Rasa di Dunia yang Terlupakan

Darian Reve
Chapter #8

Kebisuan di Balik Sayap

Ruang itu tetap hangat. Api di dapur menyala dengan nyala kecil yang tenang. Aroma kayu bakar dan kaldu asin menggantung di udara seperti biasa, namun sesuatu terasa hilang. Meja-meja bersih, lantai bebas debu, tetapi keheningan tidak lagi menenangkan. Ia seperti lubang—menganga, menelan suara dan keberanian bersamaan.

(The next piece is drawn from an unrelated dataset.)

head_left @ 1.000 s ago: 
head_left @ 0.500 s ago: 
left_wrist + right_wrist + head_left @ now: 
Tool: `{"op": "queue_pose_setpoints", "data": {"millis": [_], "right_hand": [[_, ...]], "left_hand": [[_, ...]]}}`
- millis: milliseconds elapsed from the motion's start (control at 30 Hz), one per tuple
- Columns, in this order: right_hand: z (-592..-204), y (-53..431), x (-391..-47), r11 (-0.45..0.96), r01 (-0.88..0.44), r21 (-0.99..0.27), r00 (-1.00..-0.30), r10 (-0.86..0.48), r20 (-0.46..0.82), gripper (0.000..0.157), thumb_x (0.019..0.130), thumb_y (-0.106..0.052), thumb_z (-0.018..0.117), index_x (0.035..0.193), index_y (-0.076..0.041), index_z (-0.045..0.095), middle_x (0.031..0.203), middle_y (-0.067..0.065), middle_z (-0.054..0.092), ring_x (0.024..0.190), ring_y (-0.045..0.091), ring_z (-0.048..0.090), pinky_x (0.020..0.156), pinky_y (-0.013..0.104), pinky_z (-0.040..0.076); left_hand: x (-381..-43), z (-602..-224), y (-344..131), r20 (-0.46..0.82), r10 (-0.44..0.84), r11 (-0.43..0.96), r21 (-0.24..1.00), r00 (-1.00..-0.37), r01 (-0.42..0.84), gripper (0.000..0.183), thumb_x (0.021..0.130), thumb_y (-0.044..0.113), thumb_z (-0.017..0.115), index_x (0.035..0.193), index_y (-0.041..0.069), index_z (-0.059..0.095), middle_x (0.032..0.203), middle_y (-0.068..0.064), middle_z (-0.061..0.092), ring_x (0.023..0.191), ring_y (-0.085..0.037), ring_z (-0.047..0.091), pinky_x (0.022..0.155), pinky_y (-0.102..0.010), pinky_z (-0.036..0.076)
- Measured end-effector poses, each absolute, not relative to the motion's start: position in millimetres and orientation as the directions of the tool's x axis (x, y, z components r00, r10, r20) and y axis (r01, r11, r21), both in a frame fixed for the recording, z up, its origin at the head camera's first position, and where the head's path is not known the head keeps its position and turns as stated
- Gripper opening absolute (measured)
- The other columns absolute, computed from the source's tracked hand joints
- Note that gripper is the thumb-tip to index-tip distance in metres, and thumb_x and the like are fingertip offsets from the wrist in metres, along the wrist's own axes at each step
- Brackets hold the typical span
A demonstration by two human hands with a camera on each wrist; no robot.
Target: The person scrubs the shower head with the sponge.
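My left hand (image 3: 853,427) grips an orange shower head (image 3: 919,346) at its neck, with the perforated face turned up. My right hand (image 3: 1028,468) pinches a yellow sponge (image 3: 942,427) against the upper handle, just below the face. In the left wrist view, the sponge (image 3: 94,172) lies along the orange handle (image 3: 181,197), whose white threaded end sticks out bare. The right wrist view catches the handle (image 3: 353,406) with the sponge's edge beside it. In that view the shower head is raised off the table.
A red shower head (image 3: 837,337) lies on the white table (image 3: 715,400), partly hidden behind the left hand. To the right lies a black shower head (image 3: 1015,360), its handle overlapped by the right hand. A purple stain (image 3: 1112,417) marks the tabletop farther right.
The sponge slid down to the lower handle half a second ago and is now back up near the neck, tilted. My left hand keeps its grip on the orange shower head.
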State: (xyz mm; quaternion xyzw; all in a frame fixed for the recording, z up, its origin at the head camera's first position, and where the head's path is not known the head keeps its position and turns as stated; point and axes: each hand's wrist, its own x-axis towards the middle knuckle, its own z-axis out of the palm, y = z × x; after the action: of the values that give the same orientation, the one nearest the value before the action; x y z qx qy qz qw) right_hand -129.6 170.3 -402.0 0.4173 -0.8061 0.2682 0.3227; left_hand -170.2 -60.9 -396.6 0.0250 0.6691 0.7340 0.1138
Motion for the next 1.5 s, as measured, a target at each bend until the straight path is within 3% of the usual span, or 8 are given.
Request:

Langkah-langkahnya terdengar terlalu jelas, seolah tembok kayu ikut menegaskan kesendiriannya. Tak ada suara langkah ringan di belakangnya, tak ada tawa kecil yang melunakkan pagi. Ia mencoba menyeduh teh, tapi cangkir terasa asing di genggaman. Ia bukan pembuka percakapan. Ia bukan penyambut tamu. Ia hanya tahu memasak.

‘Tanpa dia, restoran ini jadi separuh sunyi.’

Tangannya menyapu tirai jendela perlahan, membiarkan cahaya masuk. Bayangannya sendiri memantul di kaca, tinggi, kurus, dan terlalu diam. Ia menoleh ke arah pintu. Masih tertutup. Belum ada yang datang. Tapi ia tahu… hari ini, tamu itu akan datang. Dan ia tak siap untuk menyambut.

Pintu berderit perlahan, tanpa suara lonceng atau ketukan. Sosok itu masuk seperti bisikan angin yang tak berniat mengganggu. Langkahnya ringan, tak menyentuh tanah, seolah gravitasi tak berlaku padanya. Ia tinggi, tenang, dan begitu... asing.

Rael berdiri terpaku. Pria itu tak berkata sepatah pun. Hanya berdiri di ambang ruangan, dikelilingi aura yang membuat waktu terasa melambat. Sayap-sayapnya terlipat rapi di punggung, enam buah, tiga berwarna keemasan dan tiga perak, memantulkan cahaya dari lampu gantung. Wajahnya datar. Mata putihnya kosong, namun Rael merasa sedang dilihat.

‘Apa yang harus kukatakan?’ pikirnya. ‘Haruskah kutanya—apa kau ingin duduk? Tapi… apakah dia akan menjawab?’

Hening membentang di antara mereka. Lalu pria bersayap itu perlahan melangkah masuk, tidak menyentuh lantai sedikit pun, dan mengambil tempat di meja paling pojok—tempat yang biasanya dibiarkan kosong untuk mereka yang butuh jarak. Ia hanya duduk diam, dan tak ada yang lain. Tak ada anggukan. Tak ada sapaan.

Udara di ruangan ini tak bergetar seperti di altar-altar batu. Tak ada dupa yang menguap, tak ada doa yang melesat dalam diam. Hanya aroma minyak, nasi hangat, dan api kecil yang bergumam di sudut dapur. Ia mendengar, tapi tak dengan telinga—merasakan dunia lewat hela udara yang lewat di antara sayapnya.

‘Bentuk tubuhmu… terlalu kecil untuk semua suara yang pernah kau dengar,’ bisiknya pada diri sendiri.

Ia duduk, memandangi tempat itu. Meja dari kayu tua. Dinding berpori aroma arang. Tak ada piala emas, tak ada persembahan darah. Tapi ada sesuatu yang hampir serupa: ketulusan yang belum retak. Dan… keheningan yang tidak menghakimi.